Radical changement de registre, mais la virtuosité caractéristique d’Alain Fleischer remplit ces deux œuvres apparentées et pourtant dissemblables. Si je ne retrouve pas dans ces récents ouvrages la densité et l’élévation de pensée de La hache et le violon (Seuil, 2004), peut-être est-ce que je fus alors ébloui et que les illuminations détestent se répéter.
L’amant en culottes courtes séduit par son côté concret, quotidien, incarné. Il faut dire que ce Casanova de treize ans n’a que trente et un jours (31 !) en terre britannique pour mener ses rêves érotiques à leur consommation et même à leur inflation. Pas de temps à perdre. Dès qu’il ose, et cela survient vite et souvent, il obtient la collaboration espérée. Tant pis pour la surveillance exercée par une pension pourtant rodée à l’effervescence des pubertaires. Tant pis pour les sept années d’antériorité qui voudraient éloigner d’une Barbara de vingt ans le séducteur en culottes courtes. De la pénombre du cinéma à la connivence de la piscine en passant par chacun des fauteuils, tous les décors se feront complices.
L’éditeur affirme, en quatrième de couverture, qu’il s’agit d’un « récit strictement autobiographique ». Il l’a tout de même logé dans sa collection « Fiction & Cie »… Faut-il trancher ? Peut-être pas. Dans l’hypothèse d’un récit nourri de souvenirs fondés, ce que raconte Fleischer révélera en lui un état de grâce sexuel nettement en avance sur sa psychologie. Il faudra, en effet, attendre les dernières heures du séjour à Highgate pour que naisse chez le disciple de Pan le début d’un doute. « Dans mon aveuglement, je ne pouvais concevoir que ce qui me manquait était peut-être le temps, l’âge, les ans… » Si, par contre, comme il arrive souvent, la mémoire est une faculté qui choisit et si l’autobiographie est compensatoire, peut-être Fleischer voudra-t-il expliquer pourquoi, des décennies après 1957, il imagine encore de façon aussi jouissive son antique dépucelage…

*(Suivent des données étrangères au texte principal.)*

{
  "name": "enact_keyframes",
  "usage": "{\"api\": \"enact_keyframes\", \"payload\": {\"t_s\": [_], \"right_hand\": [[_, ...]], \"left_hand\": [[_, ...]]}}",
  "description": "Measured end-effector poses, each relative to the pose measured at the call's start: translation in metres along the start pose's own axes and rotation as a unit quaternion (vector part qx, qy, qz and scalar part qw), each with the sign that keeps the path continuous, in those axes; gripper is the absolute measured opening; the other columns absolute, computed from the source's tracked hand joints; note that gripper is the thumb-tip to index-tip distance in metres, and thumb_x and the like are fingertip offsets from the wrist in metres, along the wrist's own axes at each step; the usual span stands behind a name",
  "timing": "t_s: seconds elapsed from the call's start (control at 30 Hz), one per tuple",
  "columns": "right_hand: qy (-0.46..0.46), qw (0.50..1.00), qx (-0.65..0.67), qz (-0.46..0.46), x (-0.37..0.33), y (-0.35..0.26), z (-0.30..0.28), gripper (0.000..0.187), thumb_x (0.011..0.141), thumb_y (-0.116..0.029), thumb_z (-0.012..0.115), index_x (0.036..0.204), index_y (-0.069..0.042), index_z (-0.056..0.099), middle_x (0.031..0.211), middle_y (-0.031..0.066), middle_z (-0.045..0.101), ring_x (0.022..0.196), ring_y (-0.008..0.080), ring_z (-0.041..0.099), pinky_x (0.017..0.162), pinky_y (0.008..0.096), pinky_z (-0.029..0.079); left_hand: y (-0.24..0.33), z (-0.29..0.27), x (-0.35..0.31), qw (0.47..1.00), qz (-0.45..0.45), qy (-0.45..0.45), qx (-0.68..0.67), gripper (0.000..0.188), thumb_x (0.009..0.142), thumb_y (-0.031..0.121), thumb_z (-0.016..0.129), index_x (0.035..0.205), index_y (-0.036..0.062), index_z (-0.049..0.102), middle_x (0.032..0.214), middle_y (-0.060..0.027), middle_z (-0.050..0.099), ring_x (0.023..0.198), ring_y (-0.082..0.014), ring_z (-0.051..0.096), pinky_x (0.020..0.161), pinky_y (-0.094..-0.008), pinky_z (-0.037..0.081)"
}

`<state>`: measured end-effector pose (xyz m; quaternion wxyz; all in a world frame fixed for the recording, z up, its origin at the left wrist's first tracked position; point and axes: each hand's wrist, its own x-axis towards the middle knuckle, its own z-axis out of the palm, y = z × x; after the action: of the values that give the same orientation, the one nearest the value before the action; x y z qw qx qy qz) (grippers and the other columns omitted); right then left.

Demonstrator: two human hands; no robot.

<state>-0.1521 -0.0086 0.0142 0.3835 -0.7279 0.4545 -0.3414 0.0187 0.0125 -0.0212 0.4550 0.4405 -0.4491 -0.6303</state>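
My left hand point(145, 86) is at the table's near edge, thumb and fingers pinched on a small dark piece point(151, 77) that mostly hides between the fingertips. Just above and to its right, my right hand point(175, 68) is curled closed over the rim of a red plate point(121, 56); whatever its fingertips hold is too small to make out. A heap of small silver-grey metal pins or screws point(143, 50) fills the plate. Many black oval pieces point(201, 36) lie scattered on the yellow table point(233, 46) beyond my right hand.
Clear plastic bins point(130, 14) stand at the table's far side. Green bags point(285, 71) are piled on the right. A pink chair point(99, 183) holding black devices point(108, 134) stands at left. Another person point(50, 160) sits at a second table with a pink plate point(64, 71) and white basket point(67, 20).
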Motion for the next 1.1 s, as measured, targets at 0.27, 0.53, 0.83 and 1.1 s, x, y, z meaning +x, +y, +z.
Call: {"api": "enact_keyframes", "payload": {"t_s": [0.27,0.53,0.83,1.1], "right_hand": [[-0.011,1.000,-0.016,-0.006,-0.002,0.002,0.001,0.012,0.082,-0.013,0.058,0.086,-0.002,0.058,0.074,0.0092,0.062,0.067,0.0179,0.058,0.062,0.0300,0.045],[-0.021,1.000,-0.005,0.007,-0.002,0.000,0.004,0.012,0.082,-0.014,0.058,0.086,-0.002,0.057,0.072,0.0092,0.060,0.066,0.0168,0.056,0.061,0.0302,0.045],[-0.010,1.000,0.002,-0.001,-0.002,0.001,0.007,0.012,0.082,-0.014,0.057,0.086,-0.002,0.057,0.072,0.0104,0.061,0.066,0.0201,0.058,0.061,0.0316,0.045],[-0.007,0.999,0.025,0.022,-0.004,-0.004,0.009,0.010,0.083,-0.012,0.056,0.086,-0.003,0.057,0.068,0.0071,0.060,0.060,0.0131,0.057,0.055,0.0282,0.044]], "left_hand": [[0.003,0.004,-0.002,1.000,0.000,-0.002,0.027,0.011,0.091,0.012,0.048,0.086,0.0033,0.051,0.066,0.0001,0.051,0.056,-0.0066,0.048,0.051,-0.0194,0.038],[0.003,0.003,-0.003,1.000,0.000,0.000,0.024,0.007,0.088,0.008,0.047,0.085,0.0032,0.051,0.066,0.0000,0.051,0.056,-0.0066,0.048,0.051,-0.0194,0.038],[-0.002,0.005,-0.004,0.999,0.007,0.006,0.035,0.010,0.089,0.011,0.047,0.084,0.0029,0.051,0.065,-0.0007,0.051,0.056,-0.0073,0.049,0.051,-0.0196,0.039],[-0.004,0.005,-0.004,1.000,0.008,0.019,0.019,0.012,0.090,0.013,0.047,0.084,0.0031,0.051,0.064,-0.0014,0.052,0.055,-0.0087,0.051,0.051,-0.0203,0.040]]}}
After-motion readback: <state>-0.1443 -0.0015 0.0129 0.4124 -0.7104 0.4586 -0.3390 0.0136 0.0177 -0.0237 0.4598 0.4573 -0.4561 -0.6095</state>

Immersion, c’est l’inverse. Rien d’assuré, de net, si ce n’est l’existence d’un écrivain et son désir d’un livre. Du sujet, il ne sait rien et s’en confesse. Que des hypothèses. Un mot d’introduction lui ouvre la porte d’un vieux prince qui planche depuis cinquante ans sur le Shylock de Shakespeare et dont on ignore le rôle. Disponible comme matériau, le souvenir de Stella, une belle noyée argentine. Il faut tout l’art de Fleischer pour garder intérêt à ces pas dans la jungle. Quand surviennent les superpositions d’identités, quand Vera devient Stella et que Sara reproduit Vera, on pense forcément à la triple Esther de La hache et le violon. Très vite, on renonce à ce parallèle, ne serait-ce qu’en raison des recours artistiques complètement renouvelés. Tout dans La hache et le violon menait à la musique ; dans Immersion, ce sont les images et la photographie qui s’imposent et qui tentent de faire oublier l’Europe et sa « boue des mots ». Exercice de haute voltige que seul peut se permettre un aussi talentueux apprenti sorcier.